> PROBLEM TO SOLVE:
Copy exactly every line below, from the first through the one that contains "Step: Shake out", and skip all pictures.

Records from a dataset
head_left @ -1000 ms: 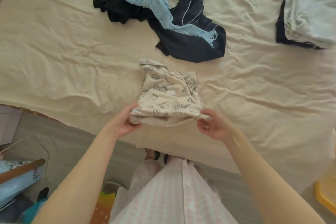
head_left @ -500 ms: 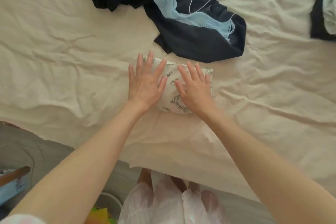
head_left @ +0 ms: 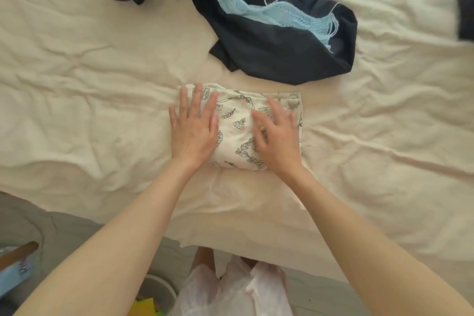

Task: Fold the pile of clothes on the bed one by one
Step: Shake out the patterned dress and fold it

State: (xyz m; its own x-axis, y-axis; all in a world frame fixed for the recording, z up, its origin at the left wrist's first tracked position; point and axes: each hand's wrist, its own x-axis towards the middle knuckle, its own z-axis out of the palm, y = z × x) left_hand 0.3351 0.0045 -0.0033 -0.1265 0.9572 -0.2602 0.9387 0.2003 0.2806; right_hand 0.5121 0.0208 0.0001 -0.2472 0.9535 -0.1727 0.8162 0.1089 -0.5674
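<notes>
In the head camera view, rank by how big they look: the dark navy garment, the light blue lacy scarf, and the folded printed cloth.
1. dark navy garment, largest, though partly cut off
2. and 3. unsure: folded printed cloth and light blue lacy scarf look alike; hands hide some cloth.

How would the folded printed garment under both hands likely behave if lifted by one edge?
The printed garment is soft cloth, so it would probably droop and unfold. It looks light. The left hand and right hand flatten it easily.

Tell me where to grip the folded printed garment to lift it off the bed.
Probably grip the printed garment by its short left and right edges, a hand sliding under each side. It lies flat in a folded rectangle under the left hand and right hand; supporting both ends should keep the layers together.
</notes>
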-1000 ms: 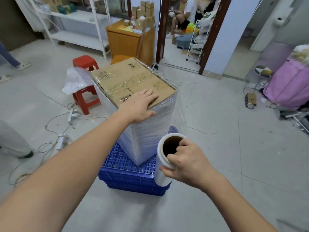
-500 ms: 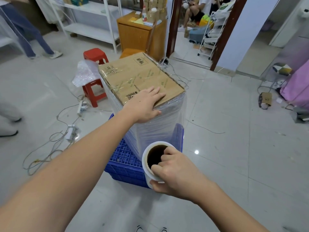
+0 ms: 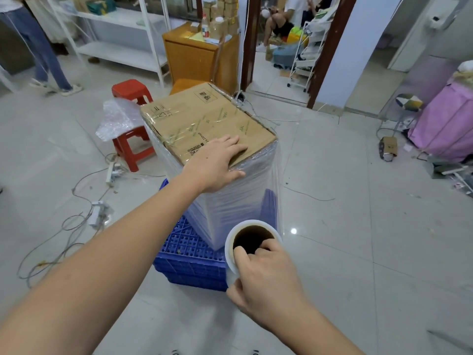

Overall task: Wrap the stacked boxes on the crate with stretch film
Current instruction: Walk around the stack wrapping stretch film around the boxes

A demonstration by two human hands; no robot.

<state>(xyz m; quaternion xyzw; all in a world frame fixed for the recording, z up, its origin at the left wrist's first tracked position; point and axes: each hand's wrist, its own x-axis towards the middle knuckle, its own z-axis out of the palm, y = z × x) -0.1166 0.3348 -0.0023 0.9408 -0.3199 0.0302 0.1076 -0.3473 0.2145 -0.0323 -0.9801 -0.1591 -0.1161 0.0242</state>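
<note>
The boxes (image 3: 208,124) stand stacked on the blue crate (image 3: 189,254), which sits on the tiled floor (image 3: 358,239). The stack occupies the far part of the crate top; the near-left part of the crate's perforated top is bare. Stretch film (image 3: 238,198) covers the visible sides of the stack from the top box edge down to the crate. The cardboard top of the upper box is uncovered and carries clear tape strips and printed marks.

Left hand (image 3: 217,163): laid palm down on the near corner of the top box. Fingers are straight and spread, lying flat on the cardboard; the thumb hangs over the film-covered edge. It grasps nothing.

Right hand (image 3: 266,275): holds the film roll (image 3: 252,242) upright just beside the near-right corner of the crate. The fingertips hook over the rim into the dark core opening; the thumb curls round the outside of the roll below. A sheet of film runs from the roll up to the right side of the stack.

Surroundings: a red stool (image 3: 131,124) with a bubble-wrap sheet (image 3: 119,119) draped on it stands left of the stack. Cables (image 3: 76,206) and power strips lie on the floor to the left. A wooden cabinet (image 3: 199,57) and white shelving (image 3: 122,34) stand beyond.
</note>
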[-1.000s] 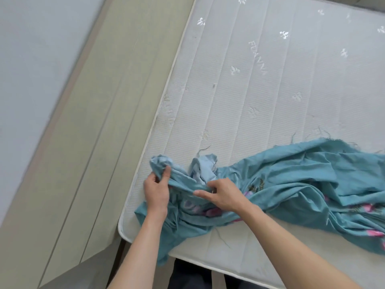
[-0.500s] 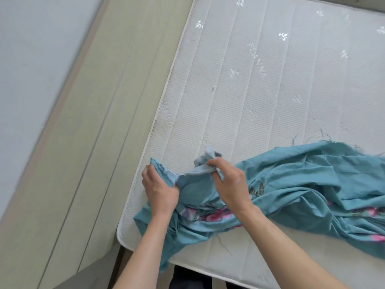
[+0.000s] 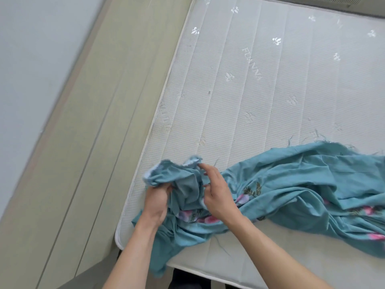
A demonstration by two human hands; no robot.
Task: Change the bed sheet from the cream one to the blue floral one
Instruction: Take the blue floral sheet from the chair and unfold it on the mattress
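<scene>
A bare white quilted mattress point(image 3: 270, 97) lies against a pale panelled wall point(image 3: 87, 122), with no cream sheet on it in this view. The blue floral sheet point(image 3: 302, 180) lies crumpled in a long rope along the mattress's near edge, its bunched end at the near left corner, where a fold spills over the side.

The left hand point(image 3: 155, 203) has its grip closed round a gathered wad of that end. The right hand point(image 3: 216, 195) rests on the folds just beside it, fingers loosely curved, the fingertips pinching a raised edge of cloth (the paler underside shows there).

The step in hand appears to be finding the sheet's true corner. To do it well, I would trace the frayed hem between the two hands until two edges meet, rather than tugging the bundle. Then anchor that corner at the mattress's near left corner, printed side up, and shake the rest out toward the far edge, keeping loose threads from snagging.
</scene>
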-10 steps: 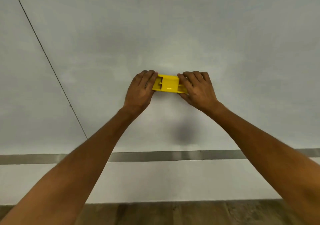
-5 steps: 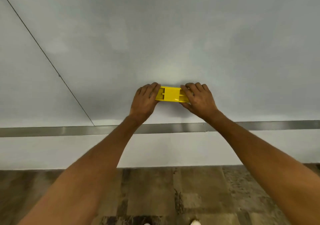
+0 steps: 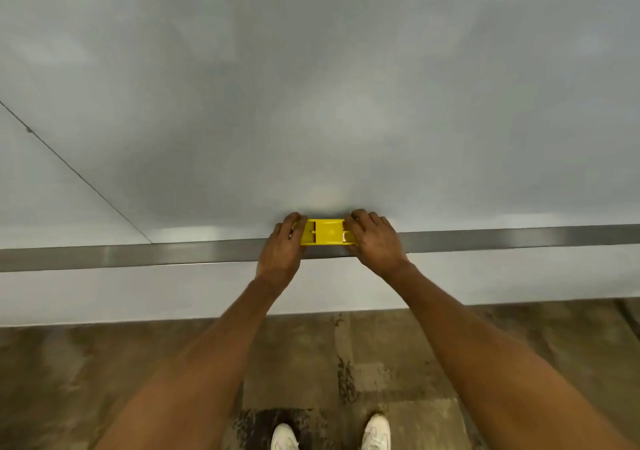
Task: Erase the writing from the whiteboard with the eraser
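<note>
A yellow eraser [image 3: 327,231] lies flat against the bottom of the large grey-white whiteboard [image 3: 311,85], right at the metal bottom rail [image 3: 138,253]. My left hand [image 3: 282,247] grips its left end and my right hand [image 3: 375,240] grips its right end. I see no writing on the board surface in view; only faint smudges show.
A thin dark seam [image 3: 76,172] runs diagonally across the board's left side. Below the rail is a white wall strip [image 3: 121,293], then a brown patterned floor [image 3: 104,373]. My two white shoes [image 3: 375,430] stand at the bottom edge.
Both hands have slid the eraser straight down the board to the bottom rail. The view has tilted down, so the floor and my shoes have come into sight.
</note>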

> RESULT FOR THIS EXERCISE:
head_left @ -1000 ms: 
head_left @ -500 ms: 
head_left @ +0 ms: 

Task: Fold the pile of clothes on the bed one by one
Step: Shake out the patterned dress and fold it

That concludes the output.